Thomas Lamar Frost, Jr., as administrator and next friend of his son Thomas Lamar Frost III, sued Dr. Francis Tedesco in his official capacity as the president of the Medical College of Georgia, and the Board of Regents of the University System of Georgia d/b/a the Medical College of Georgia (“Board of Regents”), claiming that the defendants’ negligence caused his son’s death. 1 In Case No. A98A1169, the defendants appeal from the trial court’s denial of their motion to dis *693 miss the action. In Case No. A98A1170, Frost appeals from the trial court’s setting aside of a default judgment entered against the defendants. For reasons which follow, we reverse with direction.

The underlying facts are as follows. On April 7,1995, Frost’s son, Thomas, sought treatment from Dr. Yogesh Pareek, a psychiatrist at the Medical College of Georgia’s out-patient clinic. Dr. Pareek diagnosed Thomas with major depression. Thomas returned to Dr. Pareek on April 10, 1995 for a scheduled session. Thomas advised Dr. Pareek that he had nothing to live for, and he asked the doctor about the best way to die. Thomas warned Dr. Pareek during the session that if the doctor attempted to commit him, he would run to his car where he kept a gun and shoot himself. Dr. Pareek left the room to notify public safety officials and to complete forms committing Thomas to Georgia Regional Hospital. While Dr. Pareek was absent from the room, Thomas left, went to his car, and shot himself.

On April 10, 1997, Frost sued Dr. Tedesco in his official capacity and the Board of Regents. Frost perfected service on the Board of Regents and Dr. Tedesco, but failed to provide the requisite notice to the Department of Administrative Services (“DOAS”) in accordance with OCGA § 50-21-26. After the defendants failed to file a timely answer to the suit, the trial court granted Frost a default judgment. The defendants moved to set aside the default judgment and to dismiss the action, highlighting Frost’s failure to properly notify DOAS. The trial court granted the motion to set aside the default judgment, denied the motion to dismiss, and certified the case for immediate review by this Court.

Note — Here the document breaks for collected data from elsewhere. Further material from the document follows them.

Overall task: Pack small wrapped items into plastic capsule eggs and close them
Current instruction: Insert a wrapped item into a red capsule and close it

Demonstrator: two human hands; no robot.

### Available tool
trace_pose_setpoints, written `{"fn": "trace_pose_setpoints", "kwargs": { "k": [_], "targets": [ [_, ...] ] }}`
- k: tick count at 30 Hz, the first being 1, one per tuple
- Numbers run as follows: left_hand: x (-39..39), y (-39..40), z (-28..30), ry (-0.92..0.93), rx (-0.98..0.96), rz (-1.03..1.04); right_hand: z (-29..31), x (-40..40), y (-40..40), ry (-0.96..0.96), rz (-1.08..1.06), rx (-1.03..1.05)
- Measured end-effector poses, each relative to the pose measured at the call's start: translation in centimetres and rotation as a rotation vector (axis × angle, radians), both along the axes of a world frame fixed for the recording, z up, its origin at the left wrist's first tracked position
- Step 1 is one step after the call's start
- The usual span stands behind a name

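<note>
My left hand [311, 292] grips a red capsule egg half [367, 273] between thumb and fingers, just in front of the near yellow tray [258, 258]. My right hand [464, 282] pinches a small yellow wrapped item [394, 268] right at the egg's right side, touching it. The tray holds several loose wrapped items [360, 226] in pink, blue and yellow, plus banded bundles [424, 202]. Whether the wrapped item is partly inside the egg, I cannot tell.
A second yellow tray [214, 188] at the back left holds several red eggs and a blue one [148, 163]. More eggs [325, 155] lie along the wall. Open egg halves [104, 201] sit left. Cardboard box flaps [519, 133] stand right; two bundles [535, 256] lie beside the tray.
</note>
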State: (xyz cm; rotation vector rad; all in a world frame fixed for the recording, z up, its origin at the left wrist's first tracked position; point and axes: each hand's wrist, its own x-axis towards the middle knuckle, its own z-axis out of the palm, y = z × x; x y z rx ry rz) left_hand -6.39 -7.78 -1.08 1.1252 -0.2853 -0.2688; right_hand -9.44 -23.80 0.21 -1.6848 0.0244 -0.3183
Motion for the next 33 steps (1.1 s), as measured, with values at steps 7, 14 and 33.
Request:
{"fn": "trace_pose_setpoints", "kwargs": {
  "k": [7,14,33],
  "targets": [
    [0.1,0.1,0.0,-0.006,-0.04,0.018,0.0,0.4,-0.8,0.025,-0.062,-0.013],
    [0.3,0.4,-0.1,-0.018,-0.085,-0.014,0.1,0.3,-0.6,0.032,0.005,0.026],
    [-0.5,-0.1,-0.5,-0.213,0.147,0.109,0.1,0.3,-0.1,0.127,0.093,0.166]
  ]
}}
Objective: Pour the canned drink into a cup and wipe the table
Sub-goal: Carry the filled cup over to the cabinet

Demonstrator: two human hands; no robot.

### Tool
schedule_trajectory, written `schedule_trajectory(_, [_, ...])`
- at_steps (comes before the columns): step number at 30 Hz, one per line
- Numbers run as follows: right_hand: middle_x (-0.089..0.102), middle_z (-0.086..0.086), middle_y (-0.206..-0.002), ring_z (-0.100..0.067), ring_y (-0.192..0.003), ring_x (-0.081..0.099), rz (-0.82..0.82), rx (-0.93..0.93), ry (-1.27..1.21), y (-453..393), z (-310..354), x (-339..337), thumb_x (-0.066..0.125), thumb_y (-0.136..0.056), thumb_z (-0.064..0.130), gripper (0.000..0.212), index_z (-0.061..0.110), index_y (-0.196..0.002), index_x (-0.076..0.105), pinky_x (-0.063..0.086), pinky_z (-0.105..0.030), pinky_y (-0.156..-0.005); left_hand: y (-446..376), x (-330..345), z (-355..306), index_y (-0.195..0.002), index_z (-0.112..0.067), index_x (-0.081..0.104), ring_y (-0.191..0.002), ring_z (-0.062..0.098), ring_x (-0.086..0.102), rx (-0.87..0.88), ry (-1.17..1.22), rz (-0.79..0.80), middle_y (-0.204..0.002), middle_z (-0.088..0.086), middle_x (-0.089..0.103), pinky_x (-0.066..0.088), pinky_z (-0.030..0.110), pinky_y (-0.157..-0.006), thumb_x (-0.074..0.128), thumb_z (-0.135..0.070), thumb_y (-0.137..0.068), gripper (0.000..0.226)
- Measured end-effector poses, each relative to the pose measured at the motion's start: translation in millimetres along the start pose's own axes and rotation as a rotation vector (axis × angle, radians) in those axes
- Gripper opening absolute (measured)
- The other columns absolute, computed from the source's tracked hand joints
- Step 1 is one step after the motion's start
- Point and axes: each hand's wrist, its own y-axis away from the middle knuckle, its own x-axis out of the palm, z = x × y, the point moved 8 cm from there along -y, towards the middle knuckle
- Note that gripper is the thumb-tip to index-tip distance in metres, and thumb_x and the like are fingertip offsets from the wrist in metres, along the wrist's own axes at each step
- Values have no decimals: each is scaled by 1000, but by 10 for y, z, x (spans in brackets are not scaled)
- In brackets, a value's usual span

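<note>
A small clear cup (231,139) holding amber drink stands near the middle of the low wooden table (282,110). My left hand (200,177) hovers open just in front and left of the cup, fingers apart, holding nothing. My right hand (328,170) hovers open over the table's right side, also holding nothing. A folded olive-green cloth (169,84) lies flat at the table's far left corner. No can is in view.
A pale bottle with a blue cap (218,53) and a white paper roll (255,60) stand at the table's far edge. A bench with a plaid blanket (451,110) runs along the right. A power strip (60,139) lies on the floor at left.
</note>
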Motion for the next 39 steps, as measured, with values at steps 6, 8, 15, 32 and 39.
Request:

In Case No. A98A1169, the defendants assert that the superior court erred in denying their motion to dismiss since Frost failed to provide the ante-litem notice to the DOAS as required by OCGA § 50-21-26 and that Dr. Tedesco is immune from suit.

In Case No. A98A1170, Frost asserts, inter alia, that the trial court erred in setting aside the default judgment since the ante-litem notice to DOAS was not required. In support of this assertion Frost relies in part on the Supreme Court of Georgia’s decision in Keenan v. Plouffe, 267 Ga. 791 (482 SE2d 253) (1997).

Case No. A98A1169

1. We first conclude that Dr. Tedesco is immune from suit. OCGA § 50-21-25 (a) provides in part that “[t]his article constitutes the exclusive remedy for any tort committed by a state officer or employee. A state officer or employee who commits a tort while acting within the scope of his or her duties or employment is not subject to lawsuit of liability therefor.” Moreover, “[a] person bringing an action against the state under the provisions of this article must *694 name as a party defendant only the state government entity for which the state officer or employee was acting and shall not name the state officer or employee individually. In the event that the state officer or employee is individually named for an act or omission . . ., the state government entity for which the state officer or employee was acting must be substituted as the party defendant.” OCGA § 50-21-25 (b). Because Dr. Tedesco, a state officer working for the Board of Regents d/b/a the Medical College of Georgia, a state agency, was sued only in his official capacity, he is entitled to immunity. OCGA § 50-21-25. Accordingly, the trial court erred in not dismissing Frost’s suit against him.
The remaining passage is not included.